■ Activity:
Exact copies of the lines below, from the one with "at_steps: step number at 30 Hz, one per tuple" up to and including the one with "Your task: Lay", are what this calls for; leave out pictures.

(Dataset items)
════════════════════

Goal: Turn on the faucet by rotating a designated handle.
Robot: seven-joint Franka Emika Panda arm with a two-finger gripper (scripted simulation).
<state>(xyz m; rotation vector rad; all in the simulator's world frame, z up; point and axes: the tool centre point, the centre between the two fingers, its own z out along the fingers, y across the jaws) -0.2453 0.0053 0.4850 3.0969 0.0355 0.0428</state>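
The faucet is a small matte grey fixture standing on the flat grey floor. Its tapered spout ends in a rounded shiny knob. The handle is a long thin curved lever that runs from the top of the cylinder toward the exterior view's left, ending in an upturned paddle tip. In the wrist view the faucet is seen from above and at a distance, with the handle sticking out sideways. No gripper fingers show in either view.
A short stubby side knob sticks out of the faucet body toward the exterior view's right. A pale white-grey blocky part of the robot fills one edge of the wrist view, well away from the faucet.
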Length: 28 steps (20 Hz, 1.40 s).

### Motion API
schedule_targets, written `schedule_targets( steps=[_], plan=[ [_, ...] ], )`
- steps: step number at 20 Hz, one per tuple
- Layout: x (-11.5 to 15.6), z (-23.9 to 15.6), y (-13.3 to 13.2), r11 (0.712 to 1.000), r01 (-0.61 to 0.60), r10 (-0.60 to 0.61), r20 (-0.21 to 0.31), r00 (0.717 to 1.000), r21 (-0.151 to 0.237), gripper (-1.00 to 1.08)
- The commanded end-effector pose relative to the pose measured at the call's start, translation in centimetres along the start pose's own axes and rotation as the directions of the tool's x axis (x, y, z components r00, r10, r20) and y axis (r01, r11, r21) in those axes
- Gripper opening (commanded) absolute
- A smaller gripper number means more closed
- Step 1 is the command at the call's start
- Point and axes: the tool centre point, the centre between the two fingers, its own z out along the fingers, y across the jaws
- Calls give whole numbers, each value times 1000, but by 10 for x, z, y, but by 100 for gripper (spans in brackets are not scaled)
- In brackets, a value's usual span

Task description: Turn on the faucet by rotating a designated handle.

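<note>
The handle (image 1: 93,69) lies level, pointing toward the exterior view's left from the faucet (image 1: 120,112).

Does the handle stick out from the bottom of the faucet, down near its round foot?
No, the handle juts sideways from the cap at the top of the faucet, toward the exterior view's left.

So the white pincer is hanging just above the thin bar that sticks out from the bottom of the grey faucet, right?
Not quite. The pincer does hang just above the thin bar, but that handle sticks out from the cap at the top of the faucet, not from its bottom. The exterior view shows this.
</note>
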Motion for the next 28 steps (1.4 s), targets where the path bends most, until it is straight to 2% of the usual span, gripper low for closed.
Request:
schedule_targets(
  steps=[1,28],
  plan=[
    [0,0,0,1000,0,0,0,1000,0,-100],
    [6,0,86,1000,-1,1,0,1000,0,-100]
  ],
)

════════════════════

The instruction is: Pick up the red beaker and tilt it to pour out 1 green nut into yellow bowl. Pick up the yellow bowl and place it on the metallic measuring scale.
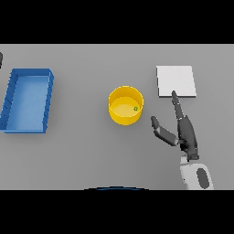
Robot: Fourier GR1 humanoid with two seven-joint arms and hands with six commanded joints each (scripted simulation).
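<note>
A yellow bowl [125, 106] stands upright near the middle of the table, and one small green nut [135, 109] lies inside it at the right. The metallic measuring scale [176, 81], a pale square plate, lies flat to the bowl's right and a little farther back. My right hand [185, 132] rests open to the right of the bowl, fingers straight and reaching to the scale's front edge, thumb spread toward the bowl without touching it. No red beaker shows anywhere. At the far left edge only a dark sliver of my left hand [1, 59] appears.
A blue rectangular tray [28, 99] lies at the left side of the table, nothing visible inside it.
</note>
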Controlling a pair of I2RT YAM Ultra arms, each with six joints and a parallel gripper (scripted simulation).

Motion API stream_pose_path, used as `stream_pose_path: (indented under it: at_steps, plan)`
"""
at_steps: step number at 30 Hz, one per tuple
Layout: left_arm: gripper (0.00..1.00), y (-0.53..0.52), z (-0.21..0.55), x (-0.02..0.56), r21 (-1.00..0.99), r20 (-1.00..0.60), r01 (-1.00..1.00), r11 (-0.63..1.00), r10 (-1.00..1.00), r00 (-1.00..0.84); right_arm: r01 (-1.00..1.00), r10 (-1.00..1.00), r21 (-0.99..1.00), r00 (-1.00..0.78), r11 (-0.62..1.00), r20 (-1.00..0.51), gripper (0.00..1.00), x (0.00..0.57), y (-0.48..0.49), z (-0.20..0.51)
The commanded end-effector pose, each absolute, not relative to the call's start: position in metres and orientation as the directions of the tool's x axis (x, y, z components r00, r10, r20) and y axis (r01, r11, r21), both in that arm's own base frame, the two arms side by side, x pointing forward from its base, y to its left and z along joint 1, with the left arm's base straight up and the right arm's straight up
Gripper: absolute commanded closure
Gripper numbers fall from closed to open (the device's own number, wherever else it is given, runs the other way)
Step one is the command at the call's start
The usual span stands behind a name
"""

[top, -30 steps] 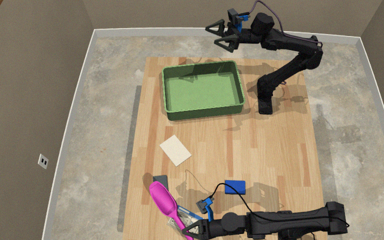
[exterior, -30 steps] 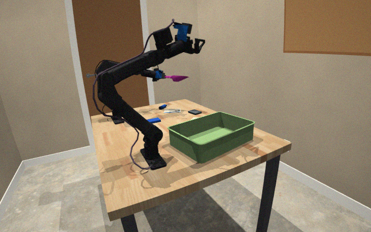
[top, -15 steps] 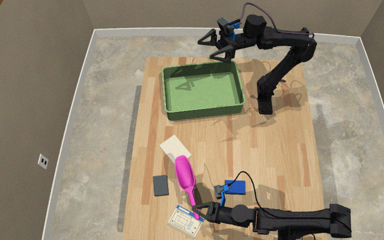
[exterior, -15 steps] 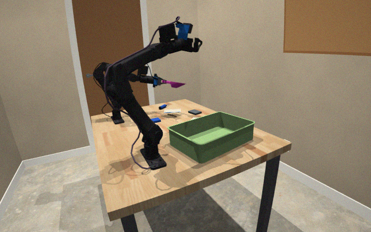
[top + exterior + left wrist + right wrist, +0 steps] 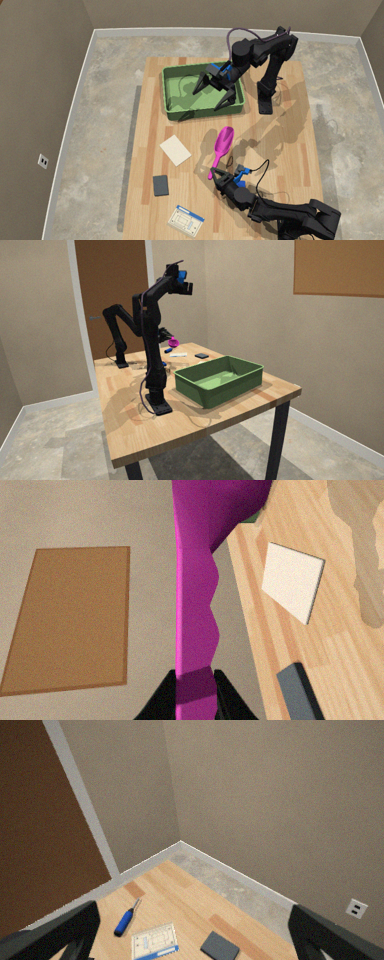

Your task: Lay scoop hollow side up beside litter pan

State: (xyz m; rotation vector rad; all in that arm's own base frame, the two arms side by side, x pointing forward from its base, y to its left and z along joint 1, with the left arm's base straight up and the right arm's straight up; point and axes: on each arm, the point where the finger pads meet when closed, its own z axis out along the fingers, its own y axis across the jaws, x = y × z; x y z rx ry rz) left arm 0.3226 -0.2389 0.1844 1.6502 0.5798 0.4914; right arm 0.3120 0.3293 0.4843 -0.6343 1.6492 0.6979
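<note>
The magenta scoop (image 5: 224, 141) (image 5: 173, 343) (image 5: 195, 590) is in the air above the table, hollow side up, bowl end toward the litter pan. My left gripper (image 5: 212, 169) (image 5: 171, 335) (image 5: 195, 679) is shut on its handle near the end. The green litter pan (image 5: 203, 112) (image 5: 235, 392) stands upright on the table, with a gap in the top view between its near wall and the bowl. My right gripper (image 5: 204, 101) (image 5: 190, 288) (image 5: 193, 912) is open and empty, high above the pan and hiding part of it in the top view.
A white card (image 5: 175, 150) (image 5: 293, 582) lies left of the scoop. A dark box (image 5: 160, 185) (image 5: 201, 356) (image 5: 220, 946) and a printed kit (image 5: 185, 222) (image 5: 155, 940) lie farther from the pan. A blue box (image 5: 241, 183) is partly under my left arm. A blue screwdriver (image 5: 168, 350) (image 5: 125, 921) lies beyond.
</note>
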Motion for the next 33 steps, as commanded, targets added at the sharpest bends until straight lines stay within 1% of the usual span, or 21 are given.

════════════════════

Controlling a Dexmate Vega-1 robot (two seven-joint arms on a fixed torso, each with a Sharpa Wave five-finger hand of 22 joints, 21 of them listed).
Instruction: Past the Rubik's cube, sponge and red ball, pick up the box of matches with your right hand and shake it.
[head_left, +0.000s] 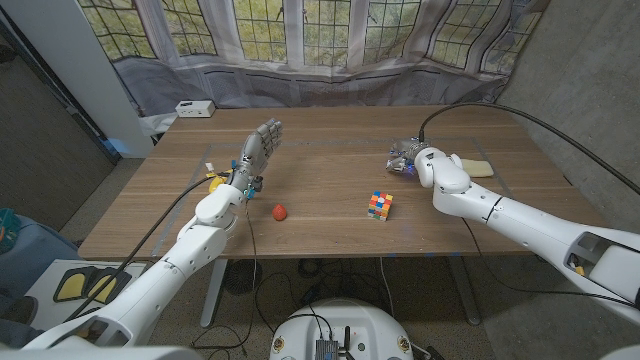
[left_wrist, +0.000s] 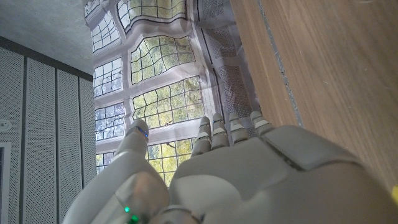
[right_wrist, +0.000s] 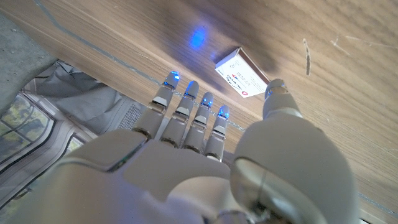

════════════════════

■ Answer for the task:
at_steps: step number at 30 Hz, one per tuple
Layout: left_arm: gripper (0.00..1.00), y (-0.53..0.52), z (-0.21..0.55), x (-0.02..0.56), r21 (-1.00..0.99), r20 (-1.00..0.60), r01 (-1.00..1.00), r11 (-0.63..1.00), r10 (-1.00..1.00), r00 (-1.00..0.84); right_arm: r01 (-1.00..1.00), r10 (-1.00..1.00), r21 (-0.99..1.00), r00 (-1.00..0.78), r11 (-0.62..1.00), r20 (-1.00..0.51), gripper (0.00..1.00), x (0.00..0.57), y (-0.48..0.49), z (-0.20..0.51)
The commanded end-effector pose, each absolute, not relative to the call's start: position in metres and orientation as the directions of the tool's x axis (x, y, z components r00, r10, r20) and y axis (r01, r11, r21), both in that arm's own base frame, the two arms side by side, x pointing forward from its base, y to its left and z along joint 1, with the left arm's base straight up and the right arm's straight up
Gripper: absolute commanded closure
Gripper numbers fall from closed to open (the device's own number, wherever else it is given, runs the other way)
Step one is the command at the call's start
The usual span stands behind a name
"""

[top, -30 steps] 
[exterior, -30 steps] 
[top, -15 steps] 
[exterior, -15 steps] 
[top + exterior + left wrist + right wrist, +0 steps] 

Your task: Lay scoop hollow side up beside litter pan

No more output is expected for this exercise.